How do energy shocks transmit into India’s economy?

  1. Higher Crude Prices: Increase landed import costs, widen the current account deficit, and pressure the rupee.
  2. Strait of Hormuz Vulnerability: Disruptions create supply uncertainty because a large share of India’s crude and LPG imports transit through these waters.
  3. Shipping Insurance Surge: Raises transportation costs due to higher war-risk premiums during geopolitical tensions.
  4. Freight Disruptions: Delay cargo movement, affect inventory management, and create stock-management pressure.
  5. Refinery Stress: Constrains refining margins and increases sourcing complexity.
  6. Fuel Logistics Pressure: Affects LPG and petroleum product supply chains, increasing domestic energy stress.

Table: How Energy Shocks Affect India

Energy ShockImmediate ImpactSecondary Impact on India
Higher crude oil pricesCostlier importsInflation and rupee pressure
Strait of Hormuz disruptionSupply uncertaintyLPG and fuel logistics stress
Shipping insurance surgeHigher landed crude costRefining margin pressure
Russian crude restrictionsReduced supply flexibilityHigher sourcing costs
Freight disruptionsDelayed cargoesInventory management stress

Why are sanctions increasingly colliding with market realities?

  1. Fear Premium: Oil prices react not only to shortages but also to anticipated disruptions, often driving prices sharply upward.
  2. Hydrocarbon Dependence: Despite renewable expansion, global transport, aviation, petrochemicals, agriculture, and trade logistics remain heavily oil-dependent.
  3. Revenue Resilience: Russia can continue earning substantial revenues through elevated prices despite reduced export volumes.
  4. Market Pragmatism: Previous temporary waivers reflected recognition that excessive restrictions destabilise global markets.
  5. Energy-Economics Contradiction: Harder sanctions risk worsening inflation and energy insecurity for importing economies.
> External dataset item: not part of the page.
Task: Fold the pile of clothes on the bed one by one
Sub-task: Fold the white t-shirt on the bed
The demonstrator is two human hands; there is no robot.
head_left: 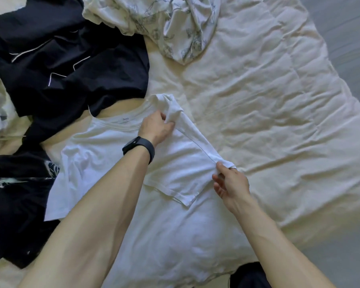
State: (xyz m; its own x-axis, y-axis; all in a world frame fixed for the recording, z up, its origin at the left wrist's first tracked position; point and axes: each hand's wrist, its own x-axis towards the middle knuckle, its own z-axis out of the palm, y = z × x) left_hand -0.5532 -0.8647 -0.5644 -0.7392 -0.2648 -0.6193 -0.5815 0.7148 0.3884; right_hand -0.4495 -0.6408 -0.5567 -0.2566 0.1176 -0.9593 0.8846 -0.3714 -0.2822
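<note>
A white T-shirt (104, 150) lies spread on the bed, collar toward the far side, its right sleeve folded inward over the chest. My left hand (157, 126), with a black watch on the wrist, pinches the shoulder fabric at the top of the fold. My right hand (230, 180) pinches the shirt's right edge lower down, with the fold line stretched taut between the two hands. A pile of dark navy clothes with white piping (56, 65) sits at the far left.
A cream quilt (268, 100) covers the bed to the right. A white printed garment (170, 23) is bunched at the far side. More dark clothes with a pattern (15, 196) lie at the near left. Grey floor (345, 34) shows beyond the bed's right edge.
</note>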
How is energy security being redefined in the 21st century?

  1. Shift from Physical Scarcity: Energy insecurity now stems less from supply shortages and more from disruptions in shipping, sanctions, tanker blacklisting, financial restrictions, and payment barriers.
  2. Geopolitical Embeddedness: Energy flows increasingly reflect geopolitical alignments rather than purely commercial logic.
  3. Maritime Risks: Strategic chokepoints such as the Strait of Hormuz and Bab-el-Mandeb have become central to global energy security.
  4. Financial Vulnerability: Banking restrictions and sanctions increasingly shape energy access.
  5. Strategic Competition: Energy trade is increasingly influenced by rival geopolitical blocs.

What long-term energy strategy should India adopt?

  1. Strategic Petroleum Reserves (SPR): Expands emergency crude storage to cushion temporary supply disruptions.
  2. Supply Diversification: Reduces excessive dependence on any single geography through diversified sourcing.
  3. Domestic Exploration: Strengthens indigenous oil and gas production capacity.
  4. Refining Flexibility: Enhances refinery capability to process multiple crude grades.
  5. Alternative Energy Expansion: Accelerates renewable energy, green hydrogen, biofuels, and electric mobility.
  6. Gas Infrastructure: Expands LNG terminals and gas networks to diversify the energy basket.
  7. Maritime Security Preparedness: Strengthens naval capabilities to secure critical sea lanes.
  8. Strategic Autonomy: Preserves independent energy decision-making amid competing geopolitical blocs.

Conclusion

The tightening of restrictions on Russian oil underscores the growing fusion of geopolitics and energy economics. For India, the challenge extends beyond temporary price volatility to structural energy vulnerability. Long-term resilience will depend on diversified sourcing, stronger reserves, domestic exploration, maritime preparedness, and accelerated clean-energy transition. In an increasingly fragmented world, energy security will remain central to economic sovereignty and strategic autonomy.